>>>

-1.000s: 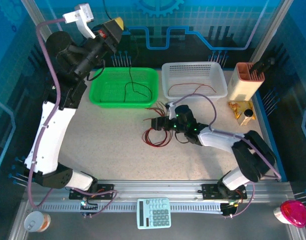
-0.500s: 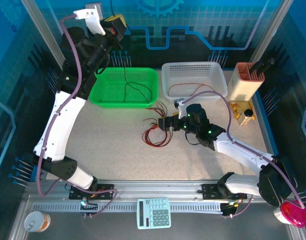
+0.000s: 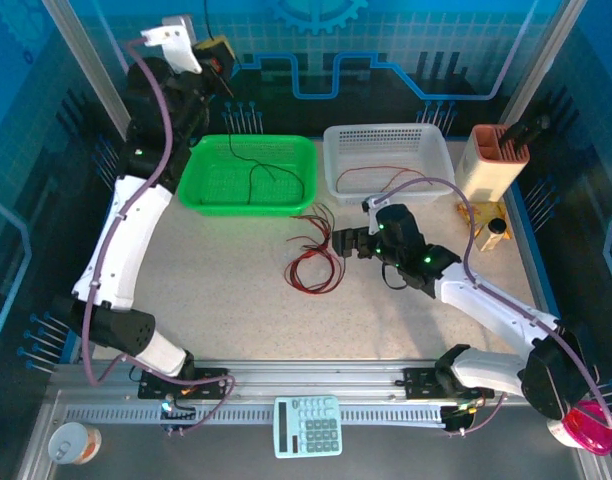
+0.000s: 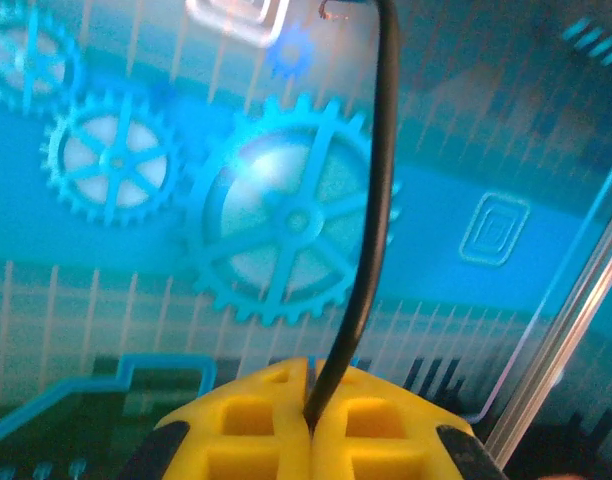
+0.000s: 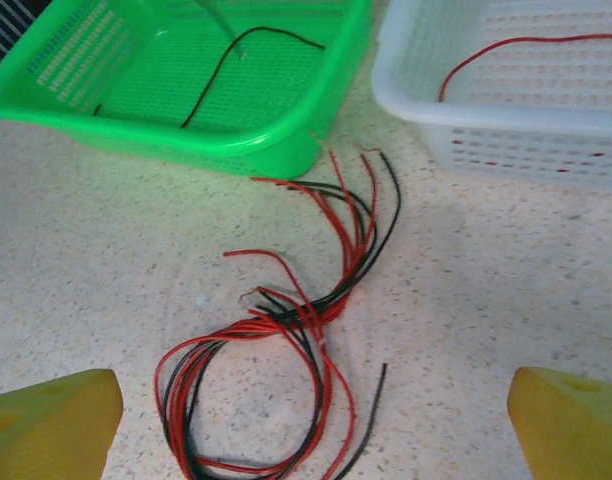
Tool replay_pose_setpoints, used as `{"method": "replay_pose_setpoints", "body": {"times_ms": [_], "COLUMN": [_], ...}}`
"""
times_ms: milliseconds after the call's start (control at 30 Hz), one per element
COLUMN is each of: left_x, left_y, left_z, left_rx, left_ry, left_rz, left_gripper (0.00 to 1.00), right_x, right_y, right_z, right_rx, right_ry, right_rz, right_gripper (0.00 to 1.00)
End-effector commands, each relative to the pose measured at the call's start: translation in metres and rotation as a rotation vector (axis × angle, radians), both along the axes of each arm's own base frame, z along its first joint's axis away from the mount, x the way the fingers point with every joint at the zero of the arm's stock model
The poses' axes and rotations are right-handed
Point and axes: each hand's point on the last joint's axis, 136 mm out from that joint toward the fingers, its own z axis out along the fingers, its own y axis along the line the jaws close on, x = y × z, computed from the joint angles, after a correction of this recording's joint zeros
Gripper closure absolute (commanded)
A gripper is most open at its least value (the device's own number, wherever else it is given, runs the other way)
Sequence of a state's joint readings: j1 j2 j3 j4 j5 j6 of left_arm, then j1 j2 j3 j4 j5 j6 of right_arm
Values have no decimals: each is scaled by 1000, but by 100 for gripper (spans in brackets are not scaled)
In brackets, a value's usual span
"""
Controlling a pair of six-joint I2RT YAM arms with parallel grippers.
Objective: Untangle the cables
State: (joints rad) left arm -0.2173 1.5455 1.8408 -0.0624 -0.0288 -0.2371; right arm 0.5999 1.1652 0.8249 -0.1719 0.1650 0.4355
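Separating step: left tool (image 4: 308, 425) clenched black cable (image 4: 371, 250) high over green basket (image 3: 248, 175); right tool (image 3: 343, 243) hung released, wide, beside cable tangle (image 5: 286, 330) on desk (image 5: 86, 280). Next likely called for single-strand pinch.

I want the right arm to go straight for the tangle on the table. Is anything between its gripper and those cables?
Nothing visible is. The right gripper stands open facing the tangled cables, with bare tabletop between them. The green basket and white basket lie beyond the tangle, not in the path.
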Motion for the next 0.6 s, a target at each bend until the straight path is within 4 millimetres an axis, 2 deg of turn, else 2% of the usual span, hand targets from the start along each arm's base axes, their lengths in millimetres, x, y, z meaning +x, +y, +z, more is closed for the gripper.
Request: {"method": "replay_pose_setpoints", "body": {"times_ms": [0,167,267,333,400,567], "left_x": [25,42,41,39,39,44], "left_y": [-1,-2,-4,-5,-4,11], "left_z": [-70,-190,-244,-270,-294,-335], "left_rx": [15,39,58,83,120,199], "left_ry": [150,428,565,638,719,878], "left_rz": [-15,-63,-101,-107,-103,-23], "left_gripper": [100,100,100,100,100,100], "right_x": [2,-2,-3,-6,-11,-20], "right_y": [-21,-47,-55,-51,-33,0], "right_z": [26,35,38,38,38,36], "right_rx": [-23,106,87,62,70,155], "right_ry": [-60,-62,-65,-53,-37,31], "right_rz": [-77,-195,-213,-168,-56,99], "right_gripper": [0,0,0,0,0,0]}}
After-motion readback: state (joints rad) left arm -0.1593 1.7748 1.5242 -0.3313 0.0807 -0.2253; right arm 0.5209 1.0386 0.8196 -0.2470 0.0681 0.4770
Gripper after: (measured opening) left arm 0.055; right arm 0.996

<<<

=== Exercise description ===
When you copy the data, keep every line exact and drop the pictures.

=== Solution to the exercise ===
-1.000s: 
-0.500s: 
+0.000s: 
+0.000s: 
+0.000s: 
Tool replay_pose_setpoints, used as `{"method": "replay_pose_setpoints", "body": {"times_ms": [_], "COLUMN": [_], ...}}`
"""
times_ms: milliseconds after the call's start (control at 30 Hz), one per element
COLUMN is each of: left_x, left_y, left_z, left_rx, left_ry, left_rz, left_gripper (0.00 to 1.00), right_x, right_y, right_z, right_rx, right_ry, right_rz, right_gripper (0.00 to 1.00)
End-effector commands, each relative to the pose measured at the call's start: translation in metres and rotation as a rotation vector (axis × angle, radians), both along the axes of each arm's own base frame, z along its first joint's axis away from the mount, x the way the fingers point with every joint at the zero of the arm's stock model
The poses' axes and rotations are right-handed
Point and axes: each hand's point on the last joint's axis, 136 mm out from that joint toward the fingers, its own z axis out along the fingers, its own y axis along the line the jaws close on, x = y × z, computed from the joint angles, after a correction of this recording's joint zeros
Gripper closure absolute (commanded)
A gripper is most open at its least value (the device's own number, wherever else it is given, runs the other way)
Sequence of a state's joint readings: j1 j2 j3 j4 j5 j6 of left_arm, then j1 j2 j3 j4 j5 j6 of right_arm
Values have no decimals: each is scaled by 1000, but by 100 for gripper (spans in brackets are not scaled)
In brackets, a value's usual span
"""
Controlling a pair of six-joint I2RT YAM arms with parallel grippers.
Objective: Untangle the cables
State: (joints rad) left arm -0.2173 1.5455 1.8408 -0.0624 -0.0288 -0.2371; right arm 0.5999 1.1652 0.8249 -0.1719 0.1650 0.4355
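Separating step: left tool (image 4: 308, 425) clenched black cable (image 4: 371, 250) high over green basket (image 3: 248, 175); right tool (image 3: 343, 243) hung released, wide, beside cable tangle (image 5: 286, 330) on desk (image 5: 86, 280). Next likely called for single-strand pinch.

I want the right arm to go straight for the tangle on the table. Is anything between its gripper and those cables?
Nothing visible is. The right gripper stands open facing the tangled cables, with bare tabletop between them. The green basket and white basket lie beyond the tangle, not in the path.
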Motion for the next 0.6 s, a target at each bend until the straight path is within 4 millimetres an axis, 2 deg of turn, else 2% of the usual span, hand targets from the start along each arm's base axes, their lengths in millimetres, x, y, z meaning +x, +y, +z, more is closed for the gripper.
Request: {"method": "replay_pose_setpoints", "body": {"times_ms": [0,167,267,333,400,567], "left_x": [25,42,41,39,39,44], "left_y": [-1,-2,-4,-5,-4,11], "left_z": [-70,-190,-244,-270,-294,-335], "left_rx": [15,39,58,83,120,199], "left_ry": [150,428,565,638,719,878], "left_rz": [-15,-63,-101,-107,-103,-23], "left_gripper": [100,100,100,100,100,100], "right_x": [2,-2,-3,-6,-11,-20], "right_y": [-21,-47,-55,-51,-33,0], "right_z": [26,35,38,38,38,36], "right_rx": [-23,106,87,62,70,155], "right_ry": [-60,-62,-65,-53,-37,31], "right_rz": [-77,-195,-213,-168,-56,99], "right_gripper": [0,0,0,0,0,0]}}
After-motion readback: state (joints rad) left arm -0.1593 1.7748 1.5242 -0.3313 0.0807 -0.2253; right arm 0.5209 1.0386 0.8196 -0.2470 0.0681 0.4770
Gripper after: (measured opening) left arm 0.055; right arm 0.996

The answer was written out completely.